Your Companion

Garrison Keillor is a longtime hero of mine, a great interview, and apparently even a fan of this blog. He’s articulate, funny and kind; parts of my recent conversation with Keillor were published in Boulder Weekly today:

Our Home Companion
Author and humorist Garrison Keillor visits Boulder
by Adam Perry
6/25/09

“I’m not a storyteller, but I impersonate one,” Garrison Keillor, host of the 35-year-old PBS radio program A Prairie Home Companion, likes to say.

Since 1974, Prairie Home (an old-style variety show) has masterfully represented the heart of America via Minnesota by highlighting advertisements for faux sponsors, creating recurring characters like the hair-brained detective Guy Noir, and airing Keillor’s intimate monologues from Lake Wobegon, a fictitious Midwestern town inspired by Keillor’s native Anoka, Minn.

The show is now performed not only in the Twin Cities, where Keillor and his family spend most of their time, but also taped before huge audiences at landmark venues around the country, still spreading the spirit of a place “where all the women are strong, all the men are good-looking, and all the children are above average.” Indeed, Sarah Palin might have won some votes last year by promising to bring “a little bit of Lake Wobegon Main Street” to Washington, rather than Wasilla.

Keillor, who will turn 67 this summer, has also “impersonated” a musician for a good portion of his now four-decade-long radio career, singing classic American songs, parodies and jingles and collaborating with the myriad musical guests A Prairie Home Companion has featured over the years.
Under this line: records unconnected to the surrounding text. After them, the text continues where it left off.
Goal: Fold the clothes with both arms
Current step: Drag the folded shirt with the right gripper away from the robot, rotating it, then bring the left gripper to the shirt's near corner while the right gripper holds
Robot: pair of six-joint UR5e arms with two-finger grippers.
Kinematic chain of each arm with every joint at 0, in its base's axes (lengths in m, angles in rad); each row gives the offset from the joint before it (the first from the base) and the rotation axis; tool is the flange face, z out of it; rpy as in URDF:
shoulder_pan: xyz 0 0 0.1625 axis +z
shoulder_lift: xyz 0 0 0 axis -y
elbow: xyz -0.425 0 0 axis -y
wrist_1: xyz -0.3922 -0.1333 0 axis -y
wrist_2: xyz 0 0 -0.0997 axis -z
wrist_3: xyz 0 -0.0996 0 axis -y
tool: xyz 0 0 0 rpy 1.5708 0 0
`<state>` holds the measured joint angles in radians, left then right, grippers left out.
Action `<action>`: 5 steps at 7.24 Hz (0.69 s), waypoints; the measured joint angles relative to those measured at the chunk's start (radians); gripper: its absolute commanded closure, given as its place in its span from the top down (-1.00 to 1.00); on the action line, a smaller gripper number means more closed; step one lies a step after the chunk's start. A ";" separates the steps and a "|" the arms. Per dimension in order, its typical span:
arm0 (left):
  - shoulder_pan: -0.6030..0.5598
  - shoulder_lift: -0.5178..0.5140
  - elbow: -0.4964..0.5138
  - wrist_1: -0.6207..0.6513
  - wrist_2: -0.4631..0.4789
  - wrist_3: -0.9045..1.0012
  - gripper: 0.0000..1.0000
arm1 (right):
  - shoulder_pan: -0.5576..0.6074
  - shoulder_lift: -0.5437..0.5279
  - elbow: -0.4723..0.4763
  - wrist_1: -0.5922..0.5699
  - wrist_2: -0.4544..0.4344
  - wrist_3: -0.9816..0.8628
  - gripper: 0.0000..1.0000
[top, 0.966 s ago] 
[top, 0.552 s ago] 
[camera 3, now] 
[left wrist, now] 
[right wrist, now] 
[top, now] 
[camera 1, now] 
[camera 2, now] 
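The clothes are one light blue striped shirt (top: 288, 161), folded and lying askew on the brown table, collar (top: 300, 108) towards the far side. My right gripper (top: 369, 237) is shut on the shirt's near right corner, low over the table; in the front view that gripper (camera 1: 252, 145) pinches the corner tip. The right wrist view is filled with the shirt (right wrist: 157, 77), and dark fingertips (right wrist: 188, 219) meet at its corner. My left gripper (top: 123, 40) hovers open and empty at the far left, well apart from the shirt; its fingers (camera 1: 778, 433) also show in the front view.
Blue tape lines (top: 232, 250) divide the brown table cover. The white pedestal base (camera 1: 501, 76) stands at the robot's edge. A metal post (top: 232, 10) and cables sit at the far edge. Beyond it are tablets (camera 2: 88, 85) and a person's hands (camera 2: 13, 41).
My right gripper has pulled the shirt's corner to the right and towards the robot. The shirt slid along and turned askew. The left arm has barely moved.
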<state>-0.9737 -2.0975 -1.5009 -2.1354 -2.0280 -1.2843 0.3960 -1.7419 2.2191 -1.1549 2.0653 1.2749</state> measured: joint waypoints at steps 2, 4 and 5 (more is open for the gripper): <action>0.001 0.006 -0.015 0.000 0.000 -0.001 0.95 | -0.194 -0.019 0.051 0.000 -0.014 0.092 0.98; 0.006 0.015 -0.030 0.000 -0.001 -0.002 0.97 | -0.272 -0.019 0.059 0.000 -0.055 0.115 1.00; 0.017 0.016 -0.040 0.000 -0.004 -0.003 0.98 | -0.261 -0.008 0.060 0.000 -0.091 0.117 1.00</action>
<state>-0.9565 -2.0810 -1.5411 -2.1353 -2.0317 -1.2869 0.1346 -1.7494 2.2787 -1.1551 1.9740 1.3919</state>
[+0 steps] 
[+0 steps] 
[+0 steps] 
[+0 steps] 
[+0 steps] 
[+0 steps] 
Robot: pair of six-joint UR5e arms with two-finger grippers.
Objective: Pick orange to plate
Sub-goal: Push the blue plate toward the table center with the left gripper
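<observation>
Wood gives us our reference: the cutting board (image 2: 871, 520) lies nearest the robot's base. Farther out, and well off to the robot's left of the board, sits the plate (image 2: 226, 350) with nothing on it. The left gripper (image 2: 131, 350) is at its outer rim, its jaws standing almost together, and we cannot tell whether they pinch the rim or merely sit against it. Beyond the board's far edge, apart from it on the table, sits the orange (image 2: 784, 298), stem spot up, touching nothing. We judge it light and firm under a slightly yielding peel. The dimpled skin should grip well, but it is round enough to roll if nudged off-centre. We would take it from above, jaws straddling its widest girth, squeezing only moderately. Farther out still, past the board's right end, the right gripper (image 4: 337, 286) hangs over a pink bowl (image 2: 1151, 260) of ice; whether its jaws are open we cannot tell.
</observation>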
The Radio Hall of Fame inductee, film star and author of almost 20 books is in town this week to speak and sign copies of his 2008 Viking novel Liberty: A Lake Wobegon Novel at Unity of Boulder Church, but in a recent interview we mostly wanted to see why he’s always been so excited about music.

Boulder Weekly (Adam Perry): When did you first start singing?

Garrison Keillor: I started singing as a small child in church, and at home with my family, praising the Lord and singing songs that beseeched others to confess their sins and accept the Lord’s mercy. Songs like “Just As I Am Without One Plea” and “This World Is Not My Home,” which is truly heartrending. And “Softly and Tenderly Jesus Is Calling.” And the elegant “Come Thou Fount of Every Blessing.” Those are songs that are for private intense moments, not really meant for public performance, though sometimes I get carried away.

BW: Did you really drive around looking for the remains of Buddy Holly’s plane when you were a kid? My 10th grade teacher played us a video of you telling that story, and it’s stayed with me ever since.

GK: I loved Buddy Holly and was horrified by his death, but did not skip school that cold morning and drive down to Iowa to look for the plane, as I said in that story. I wanted to, but I was an obedient kid. Fiction gives us a second chance to do what we should’ve done the first time.

BW: What keeps you elated about music?

GK: What moves me most, I guess, is before the show when I can walk out in the crowd and everybody sings “The Star-Spangled Banner” (in the key of G) and “America the Beautiful” and “Can’t Help Falling In Love” and “Beautiful Brown Eyes,” and I get to sing tenor or bass to a big choir. I’ve heard too many singer/songwriters, and I’m afraid I have no ear for it anymore. It’s like people in Hershey, Pa., don’t care for chocolate that much. But I never get tired of standing close to a group of people and being uplifted by four-part harmony. That’s why I hang out with church people.

BW: What kind of music do you think Guy Noir listens to?

GK: Guy is an old jazz-head, and he loves the early funky Louis Armstrong sides and those cool bands from the ’50s, like Woody Herman’s and the old Dave Brubeck Quartet and Gerry Mulligan and Miles. When Guy hears guitars, he sort of quails inwardly. He’s a piano man.

BW: You resigned from a radio program in 1971 because they “interfered with your music programming.” What happened?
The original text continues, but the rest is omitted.